**Task goal:** What you return should match the records below exactly.

**Extracted data:**
•••
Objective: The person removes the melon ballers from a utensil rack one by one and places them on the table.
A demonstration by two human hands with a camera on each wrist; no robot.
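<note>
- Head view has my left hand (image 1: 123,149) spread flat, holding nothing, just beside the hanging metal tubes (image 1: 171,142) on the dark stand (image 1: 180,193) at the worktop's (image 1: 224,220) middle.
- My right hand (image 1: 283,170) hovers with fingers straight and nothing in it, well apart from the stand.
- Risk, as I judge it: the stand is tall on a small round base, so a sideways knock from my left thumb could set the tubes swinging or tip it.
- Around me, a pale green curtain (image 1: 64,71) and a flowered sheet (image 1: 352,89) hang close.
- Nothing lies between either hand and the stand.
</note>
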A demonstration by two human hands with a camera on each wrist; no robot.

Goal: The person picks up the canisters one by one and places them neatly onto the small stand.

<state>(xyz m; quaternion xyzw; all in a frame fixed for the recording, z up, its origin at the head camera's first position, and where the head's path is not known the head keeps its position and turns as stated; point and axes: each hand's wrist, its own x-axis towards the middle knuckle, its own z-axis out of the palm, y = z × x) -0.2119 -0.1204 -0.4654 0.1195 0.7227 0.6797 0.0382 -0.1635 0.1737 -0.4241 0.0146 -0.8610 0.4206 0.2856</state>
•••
**Solved problem:**
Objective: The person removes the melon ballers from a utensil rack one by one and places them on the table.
A demonstration by two human hands with a camera on each wrist; no robot.
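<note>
- Head view has my left hand (image 1: 123,149) spread flat, holding nothing, just beside the hanging metal tubes (image 1: 171,142) on the dark stand (image 1: 180,193) at the worktop's (image 1: 224,220) middle.
- My right hand (image 1: 283,170) hovers with fingers straight and nothing in it, well apart from the stand.
- Risk, as I judge it: the stand is tall on a small round base, so a sideways knock from my left thumb could set the tubes swinging or tip it.
- Around me, a pale green curtain (image 1: 64,71) and a flowered sheet (image 1: 352,89) hang close.
- Nothing lies between either hand and the stand.
</note>
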A demonstration by two human hands with a camera on each wrist; no robot.

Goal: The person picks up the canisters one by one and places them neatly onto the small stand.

<state>(xyz m; quaternion xyzw; all in a frame fixed for the recording, z up, its origin at the head camera's first position, and where the head's path is not known the head keeps its position and turns as stated; point and axes: each hand's wrist, its own x-axis towards the middle knuckle, its own z-axis out of the palm, y = z × x) -0.2119 -0.1204 -0.4654 0.1195 0.7227 0.6797 0.0382 -0.1635 0.1737 -0.4241 0.0146 -0.8610 0.4206 0.2856</state>

Output is complete for this exercise.